[ACTION ITEM]
Would you please copy each line of the data in which the string "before" occurs?

[Start of Attachment]

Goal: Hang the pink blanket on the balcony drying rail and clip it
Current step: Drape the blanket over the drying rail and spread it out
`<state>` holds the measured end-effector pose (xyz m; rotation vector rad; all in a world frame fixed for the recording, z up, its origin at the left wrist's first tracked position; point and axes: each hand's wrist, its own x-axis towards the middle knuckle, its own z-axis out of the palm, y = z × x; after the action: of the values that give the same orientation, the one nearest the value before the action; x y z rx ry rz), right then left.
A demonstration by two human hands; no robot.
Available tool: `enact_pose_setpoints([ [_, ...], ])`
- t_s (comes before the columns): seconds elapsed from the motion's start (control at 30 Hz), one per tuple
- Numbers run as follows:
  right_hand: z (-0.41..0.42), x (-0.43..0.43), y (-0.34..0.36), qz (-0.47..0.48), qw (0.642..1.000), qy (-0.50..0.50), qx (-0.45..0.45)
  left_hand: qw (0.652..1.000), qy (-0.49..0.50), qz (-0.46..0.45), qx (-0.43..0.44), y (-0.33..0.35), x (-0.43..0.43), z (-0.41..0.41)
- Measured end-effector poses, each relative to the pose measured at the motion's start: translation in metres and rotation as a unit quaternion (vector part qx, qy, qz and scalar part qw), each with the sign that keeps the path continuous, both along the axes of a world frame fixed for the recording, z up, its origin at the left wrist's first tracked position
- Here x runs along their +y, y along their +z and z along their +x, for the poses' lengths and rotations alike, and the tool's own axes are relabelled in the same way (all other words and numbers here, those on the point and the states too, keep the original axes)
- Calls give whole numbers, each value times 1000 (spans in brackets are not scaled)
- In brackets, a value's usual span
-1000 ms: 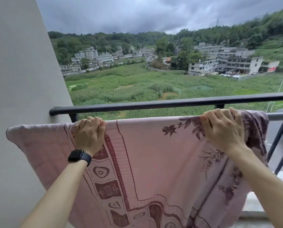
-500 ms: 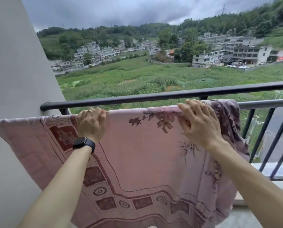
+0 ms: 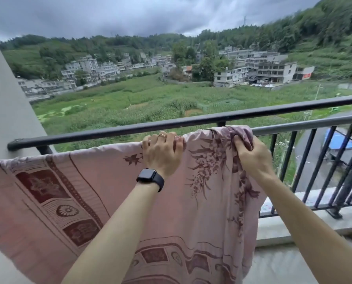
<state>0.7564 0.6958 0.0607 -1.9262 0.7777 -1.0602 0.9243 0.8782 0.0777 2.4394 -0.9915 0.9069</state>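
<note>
The pink woven blanket with dark red floral and border patterns (image 3: 109, 191) hangs draped over the grey metal drying rail (image 3: 306, 125), just behind which runs a black metal handrail (image 3: 130, 130). The left hand (image 3: 162, 152), a black smartwatch (image 3: 150, 177) on its wrist, curls its fingers over the blanket's top fold. To its right, the right hand (image 3: 250, 156) grips the bunched end of the cloth at the rail.

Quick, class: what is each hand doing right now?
Left hand: grips the pink blanket at its top edge.
Right hand: grips the blanket's bunched end.
</note>
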Motion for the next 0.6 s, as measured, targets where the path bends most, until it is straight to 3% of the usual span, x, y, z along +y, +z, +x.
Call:
enact_pose_setpoints([
  [0.13, -30, -57, 25, 40, 991, -79, -105, 999, 16, -3, -34, -9, 1, 10],
  [0.2, -40, -76, 24, 63, 988, -74, -119, 999, 16, -1, -40, -10, -1, 10],
  [0.27, -44, -92, 13, 161, 975, -29, -153, 999, 22, -8, -35, -11, -3, 5],
  [0.3, -47, -97, 6, 243, 955, 38, -166, 999, 26, -14, -32, -11, -4, 4],
  [0.37, -60, -105, 0, 392, 878, 238, -139, 998, 41, -20, -31, -11, -2, 5],
  [0.4, -66, -110, -2, 437, 828, 329, -122, 998, 48, -21, -27, -10, -1, 6],
  [0.47, -72, -120, -4, 490, 754, 416, -138, 997, 64, -27, -14, -9, -4, 2],
  [0.5, -71, -125, -2, 495, 749, 417, -140, 996, 78, -33, -10, -7, -8, -2],
  [0.6, -59, -128, 10, 464, 796, 379, -88, 990, 129, -51, 14, -4, -22, -15],
])
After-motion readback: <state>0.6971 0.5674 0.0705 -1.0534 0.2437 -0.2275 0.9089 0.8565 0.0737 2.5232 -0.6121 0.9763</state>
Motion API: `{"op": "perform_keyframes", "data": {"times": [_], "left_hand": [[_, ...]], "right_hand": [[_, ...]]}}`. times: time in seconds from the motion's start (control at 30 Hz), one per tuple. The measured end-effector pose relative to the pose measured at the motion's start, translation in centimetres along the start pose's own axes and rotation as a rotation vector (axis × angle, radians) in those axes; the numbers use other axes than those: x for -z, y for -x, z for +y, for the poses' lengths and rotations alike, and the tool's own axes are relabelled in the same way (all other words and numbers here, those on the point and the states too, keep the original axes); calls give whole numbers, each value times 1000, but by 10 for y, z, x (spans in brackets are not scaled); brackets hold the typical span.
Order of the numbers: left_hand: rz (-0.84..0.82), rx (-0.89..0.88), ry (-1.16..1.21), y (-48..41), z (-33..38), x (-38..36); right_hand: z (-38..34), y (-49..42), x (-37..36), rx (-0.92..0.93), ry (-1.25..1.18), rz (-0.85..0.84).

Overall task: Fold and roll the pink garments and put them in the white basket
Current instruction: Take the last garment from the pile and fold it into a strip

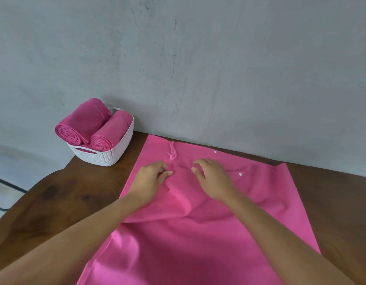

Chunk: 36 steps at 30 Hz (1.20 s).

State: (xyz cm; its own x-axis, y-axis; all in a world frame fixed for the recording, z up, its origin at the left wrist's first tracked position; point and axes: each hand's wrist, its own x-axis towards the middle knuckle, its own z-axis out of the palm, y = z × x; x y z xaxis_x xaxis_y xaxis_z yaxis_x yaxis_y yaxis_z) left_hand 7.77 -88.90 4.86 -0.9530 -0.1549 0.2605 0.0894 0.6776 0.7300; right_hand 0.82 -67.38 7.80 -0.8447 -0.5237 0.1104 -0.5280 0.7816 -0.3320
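Observation:
A large pink garment (198,233) lies spread flat over the brown wooden table (61,198), its top edge near the wall, with white snap buttons and a small tie at the top. My left hand (151,177) pinches a fold of the cloth near the upper middle. My right hand (213,177) rests on the cloth just to the right, fingers curled onto a fold there. The white basket (108,155) stands at the table's far left corner with two rolled pink garments (85,122) stacked in it, and a third partly hidden beneath them.
A grey wall rises directly behind the table. The table's rounded left edge drops off to a pale floor with a dark thin frame (5,184). Bare wood shows to the left of the garment and at the far right.

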Motion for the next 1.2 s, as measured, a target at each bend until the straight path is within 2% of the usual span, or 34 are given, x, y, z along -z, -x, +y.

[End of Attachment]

[TASK OUTPUT]
`<state>` holds the measured end-effector pose (xyz m; rotation vector rad; all in a world frame fixed for the recording, z up, its origin at the left wrist's first tracked position; point and axes: each hand's wrist, its own x-axis towards the middle knuckle, its own z-axis out of the palm, y = z × x; after the action: of the values that give the same orientation, the one nearest the value before the action; x y z rx ry rz), right then left.
- t_s (comes before the columns): seconds elapsed from the motion's start (control at 30 Hz), one per tuple

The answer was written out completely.